A Compliance Reminder: Focus on Your Culture

We all agree on the importance of corporate culture.  Everyone gets it – corporate leaders mouth the words but rarely understand the nuances, and the need to attend to a company’s culture.  Compliance professionals want to devote more time to corporate culture but often are overburdened with less important tasks.  It is easy for compliance professionals to get lost  in the details, theory, and technology surrounding compliance and fail to maintain proper attention on corporate culture.  Compliance professionals need to go back to basics and reexamine and reinvigorate their company’s culture.

Let’s refresh on the issue and importance of corporate culture.  A strong compliance program, including its corporate culture, promotes adherence to the organization’s legal and ethical obligations.

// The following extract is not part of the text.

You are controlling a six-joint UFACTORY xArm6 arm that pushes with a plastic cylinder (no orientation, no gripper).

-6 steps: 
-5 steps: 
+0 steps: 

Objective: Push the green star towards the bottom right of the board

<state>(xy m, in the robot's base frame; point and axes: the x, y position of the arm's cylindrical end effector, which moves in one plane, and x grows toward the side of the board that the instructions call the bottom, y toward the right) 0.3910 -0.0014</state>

To push the culture agenda, compliance professionals should cite abundant research demonstrating the link between a positive corporate culture and increased profits and sustainable growth. 2021 LRN Benchmark of Ethical Culture (companies with the strongest ethical cultures outperform others by 40 percent); 3 Reasons an Ethical Business Leads to Profits, Washington State University, Carson College of Business, April 17, 2023; World’s Most Ethical Companies at https://worldsmostethicalcompanies.com/ (World’s Most Ethical Companies historically outperform their peers and competitors financially, demonstrating a tangible ROI for doing the right thing).

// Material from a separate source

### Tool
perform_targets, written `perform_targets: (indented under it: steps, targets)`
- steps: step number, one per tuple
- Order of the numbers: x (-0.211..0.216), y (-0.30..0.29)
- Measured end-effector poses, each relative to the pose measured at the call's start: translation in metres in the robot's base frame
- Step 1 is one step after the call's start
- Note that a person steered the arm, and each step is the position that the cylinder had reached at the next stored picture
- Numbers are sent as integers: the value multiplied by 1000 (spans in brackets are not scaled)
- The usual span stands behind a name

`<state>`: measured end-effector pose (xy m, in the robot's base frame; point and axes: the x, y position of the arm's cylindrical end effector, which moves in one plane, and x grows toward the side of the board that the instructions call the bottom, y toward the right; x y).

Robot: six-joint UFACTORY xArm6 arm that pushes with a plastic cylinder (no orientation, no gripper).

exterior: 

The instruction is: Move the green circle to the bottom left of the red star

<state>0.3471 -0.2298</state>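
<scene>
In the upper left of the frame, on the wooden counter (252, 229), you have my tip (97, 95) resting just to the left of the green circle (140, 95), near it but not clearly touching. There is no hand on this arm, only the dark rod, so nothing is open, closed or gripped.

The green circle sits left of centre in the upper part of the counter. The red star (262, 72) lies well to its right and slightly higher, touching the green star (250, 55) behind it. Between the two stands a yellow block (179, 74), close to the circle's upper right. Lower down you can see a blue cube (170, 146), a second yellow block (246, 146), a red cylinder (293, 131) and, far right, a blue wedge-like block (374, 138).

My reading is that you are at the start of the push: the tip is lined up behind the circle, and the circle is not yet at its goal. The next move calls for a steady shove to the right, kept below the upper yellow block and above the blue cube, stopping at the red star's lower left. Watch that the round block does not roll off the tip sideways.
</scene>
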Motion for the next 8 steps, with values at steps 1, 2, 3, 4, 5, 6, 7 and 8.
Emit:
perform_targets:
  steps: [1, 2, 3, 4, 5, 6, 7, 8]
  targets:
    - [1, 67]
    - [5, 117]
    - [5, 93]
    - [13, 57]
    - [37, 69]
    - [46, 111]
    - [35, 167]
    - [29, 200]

Organizations with a positive ethical culture have lower rates of employee misconduct, increased employee productivity, and lower employee turnover.  All of these factors lead to positive growth, higher employee morale, and a reduced risk of misconduct, government investigation, collateral litigation and reputational damage.

An effective compliance program promotes “an organizational culture that encourages ethical conduct and a commitment to compliance with the law.”U.S. Sentencing Guidelines §8B2.1. A compliance and ethics program should be tailored to the company’s specific business and reflect the operational realities and applicable compliance risks.

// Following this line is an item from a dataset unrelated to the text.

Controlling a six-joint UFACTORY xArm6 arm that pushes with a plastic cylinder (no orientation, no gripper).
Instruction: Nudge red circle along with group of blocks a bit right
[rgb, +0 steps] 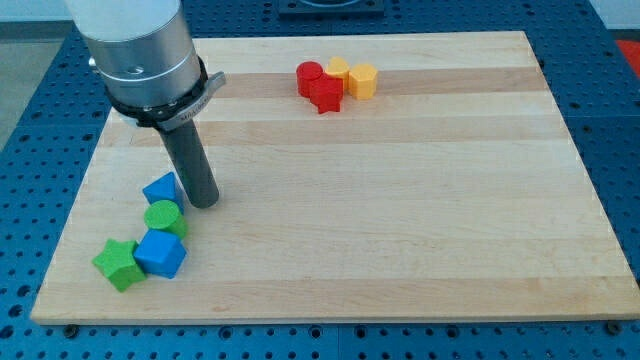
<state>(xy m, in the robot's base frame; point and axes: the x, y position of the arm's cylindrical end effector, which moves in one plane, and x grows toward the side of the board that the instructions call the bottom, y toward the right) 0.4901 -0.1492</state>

Over the last thirty years, the Organizational Sentencing Guidelines have spurred the transformation of corporate governance frameworks to include a major investment in corporate ethics and compliance programs.  Corporate boards and executive leaders have recognized the distinct benefits from investing in effective ethics and compliance programs. 

Building on these important principles, within the last ten years, the Department of Justice has issued significant guidance on federal prosecutors’ expectations with regard to corporate ethics and compliance programs. DOJ’s Guidance has elevated the importance of ethical cultures and a commitment to compliance programs. 

As I often repeat myself – a strong culture of ethics is the most effective internal control that a company can have.  When effective, a company’s culture exists not only at the senior level, i.e. tone-at-the-top, but permeates through the organization. 

In ethical companies, employees often cite their leaders for their ethical behaviors and the example they set.  Additional indicators of an ethical culture are : (i) a strong speak-up culture where employees are comfortable raising issues with their supervisors and senior management; (ii) adherence to corporate values such as respect, integrity, and other specific values of importance; (iii) leadership behavior and communications confirming commitment to compassion and empathy; (iv) emphasis on collaboration and elimination of operational silos; (v) middle management job satisfaction, including opportunities to participate in career development programs; and (vi) lower misconduct reporting rates.

These are just examples – and of course the relevant indicators will vary depending on your specific company values, organizational structure and compliance program.